Give back an exact copy of the lines below, from the first through the line with "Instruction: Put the"; please stop there.

DATASET CONTENT →
%%
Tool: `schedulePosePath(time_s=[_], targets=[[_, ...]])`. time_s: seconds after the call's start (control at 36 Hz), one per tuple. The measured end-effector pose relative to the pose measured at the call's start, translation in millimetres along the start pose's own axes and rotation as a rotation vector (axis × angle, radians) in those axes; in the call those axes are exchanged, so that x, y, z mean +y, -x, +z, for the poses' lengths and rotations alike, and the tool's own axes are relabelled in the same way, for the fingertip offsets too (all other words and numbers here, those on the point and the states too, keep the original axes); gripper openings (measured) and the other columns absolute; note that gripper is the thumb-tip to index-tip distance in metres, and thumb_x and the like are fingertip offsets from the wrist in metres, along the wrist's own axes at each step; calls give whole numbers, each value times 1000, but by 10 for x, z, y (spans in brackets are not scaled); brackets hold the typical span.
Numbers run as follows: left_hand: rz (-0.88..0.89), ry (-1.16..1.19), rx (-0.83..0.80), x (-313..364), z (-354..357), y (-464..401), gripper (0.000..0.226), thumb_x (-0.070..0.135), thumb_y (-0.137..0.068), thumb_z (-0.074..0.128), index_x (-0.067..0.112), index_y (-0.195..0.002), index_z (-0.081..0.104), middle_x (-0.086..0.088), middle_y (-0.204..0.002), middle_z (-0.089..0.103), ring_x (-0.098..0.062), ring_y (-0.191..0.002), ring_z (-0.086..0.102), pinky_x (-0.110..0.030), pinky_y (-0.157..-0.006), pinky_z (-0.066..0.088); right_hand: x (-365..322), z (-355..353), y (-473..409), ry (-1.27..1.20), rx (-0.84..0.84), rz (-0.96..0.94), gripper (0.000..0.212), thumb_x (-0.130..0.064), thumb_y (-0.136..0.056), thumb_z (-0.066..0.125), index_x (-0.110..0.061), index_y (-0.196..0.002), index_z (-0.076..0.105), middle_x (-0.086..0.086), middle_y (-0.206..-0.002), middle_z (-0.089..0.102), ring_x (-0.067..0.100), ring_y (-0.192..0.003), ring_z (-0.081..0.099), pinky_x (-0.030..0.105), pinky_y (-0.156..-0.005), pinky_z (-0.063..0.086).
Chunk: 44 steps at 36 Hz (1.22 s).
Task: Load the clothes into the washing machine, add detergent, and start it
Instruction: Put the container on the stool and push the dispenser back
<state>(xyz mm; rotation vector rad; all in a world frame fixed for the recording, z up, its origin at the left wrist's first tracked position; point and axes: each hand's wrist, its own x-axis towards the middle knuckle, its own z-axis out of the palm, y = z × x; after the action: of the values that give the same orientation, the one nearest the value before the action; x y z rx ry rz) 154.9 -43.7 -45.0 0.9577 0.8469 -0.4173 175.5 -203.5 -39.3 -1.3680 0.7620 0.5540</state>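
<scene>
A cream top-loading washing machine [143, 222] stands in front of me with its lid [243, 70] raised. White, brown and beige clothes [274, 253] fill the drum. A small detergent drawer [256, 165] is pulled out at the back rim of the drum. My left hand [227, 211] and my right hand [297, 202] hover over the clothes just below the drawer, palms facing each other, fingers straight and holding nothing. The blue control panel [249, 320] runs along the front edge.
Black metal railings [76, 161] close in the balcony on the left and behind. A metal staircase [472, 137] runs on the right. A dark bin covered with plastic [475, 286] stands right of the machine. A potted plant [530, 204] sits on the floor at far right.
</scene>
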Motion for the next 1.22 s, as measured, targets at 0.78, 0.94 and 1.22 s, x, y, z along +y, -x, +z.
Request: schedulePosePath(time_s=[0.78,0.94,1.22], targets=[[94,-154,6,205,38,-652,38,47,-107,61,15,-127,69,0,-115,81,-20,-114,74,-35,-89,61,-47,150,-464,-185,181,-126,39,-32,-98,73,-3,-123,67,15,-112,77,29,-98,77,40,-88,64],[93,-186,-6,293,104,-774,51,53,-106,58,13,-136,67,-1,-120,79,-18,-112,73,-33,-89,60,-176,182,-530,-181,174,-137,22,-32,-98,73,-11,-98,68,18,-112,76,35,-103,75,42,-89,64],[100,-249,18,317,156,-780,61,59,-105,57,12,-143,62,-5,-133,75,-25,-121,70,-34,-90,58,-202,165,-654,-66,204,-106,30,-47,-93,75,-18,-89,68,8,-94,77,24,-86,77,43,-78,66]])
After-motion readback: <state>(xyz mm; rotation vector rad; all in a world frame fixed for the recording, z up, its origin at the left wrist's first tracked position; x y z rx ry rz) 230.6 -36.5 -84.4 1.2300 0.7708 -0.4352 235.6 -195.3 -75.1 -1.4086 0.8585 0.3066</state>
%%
TASK ANSWER →
Tool: `schedulePosePath(time_s=[_], targets=[[_, ...]])`. time_s: seconds after the call's start (control at 36 Hz), one per tuple. The measured end-effector pose relative to the pose measured at the call's start, translation in millimetres along the start pose's own axes and rotation as a rotation vector (axis × angle, radians) in those axes; in the call those axes are exchanged, so that x, y, z mean +y, -x, +z, for the poses' lengths and rotations alike, and the tool's own axes are relabelled in the same way, for the fingertip offsets too (all other words and numbers here, those on the point and the states too, keep the original axes); gripper openings (measured) and the other columns absolute; note that gripper is the thumb-tip to index-tip distance in metres, and thumb_x and the like are fingertip offsets from the wrist in metres, along the wrist's own axes at each step; calls give whole numbers, each value times 1000, but by 10 for x, z, y (spans in brackets are not scaled); brackets hold the typical span.
Numbers run as follows: left_hand: rz (-0.88..0.89), ry (-1.16..1.19), rx (-0.83..0.80), x (-313..364), z (-354..357), y (-464..401), gripper (0.000..0.226), thumb_x (-0.070..0.135), thumb_y (-0.137..0.068), thumb_z (-0.074..0.128), index_x (-0.067..0.112), index_y (-0.195..0.002), index_z (-0.081..0.104), middle_x (-0.086..0.088), middle_y (-0.204..0.002), middle_z (-0.089..0.103), ring_x (-0.098..0.062), ring_y (-0.191..0.002), ring_z (-0.086..0.102), pinky_x (-0.110..0.030), pinky_y (-0.157..-0.006), pinky_z (-0.066..0.088); right_hand: x (-365..322), z (-355..353), y (-473..409), ry (-1.27..1.20), rx (-0.84..0.84), rz (-0.96..0.94), gripper (0.000..0.212), thumb_x (-0.130..0.064), thumb_y (-0.136..0.056), thumb_z (-0.066..0.125), index_x (-0.110..0.061), index_y (-0.196..0.002), index_z (-0.076..0.105), middle_x (-0.086..0.086), middle_y (-0.206..-0.002), middle_z (-0.089..0.102), ring_x (-0.067..0.100), ring_y (-0.192..0.003), ring_z (-0.081..0.099), pinky_x (-0.030..0.105), pinky_y (-0.156..-0.005), pinky_z (-0.063..0.086).
Chunk: 44 steps at 36 Hz (1.22 s).
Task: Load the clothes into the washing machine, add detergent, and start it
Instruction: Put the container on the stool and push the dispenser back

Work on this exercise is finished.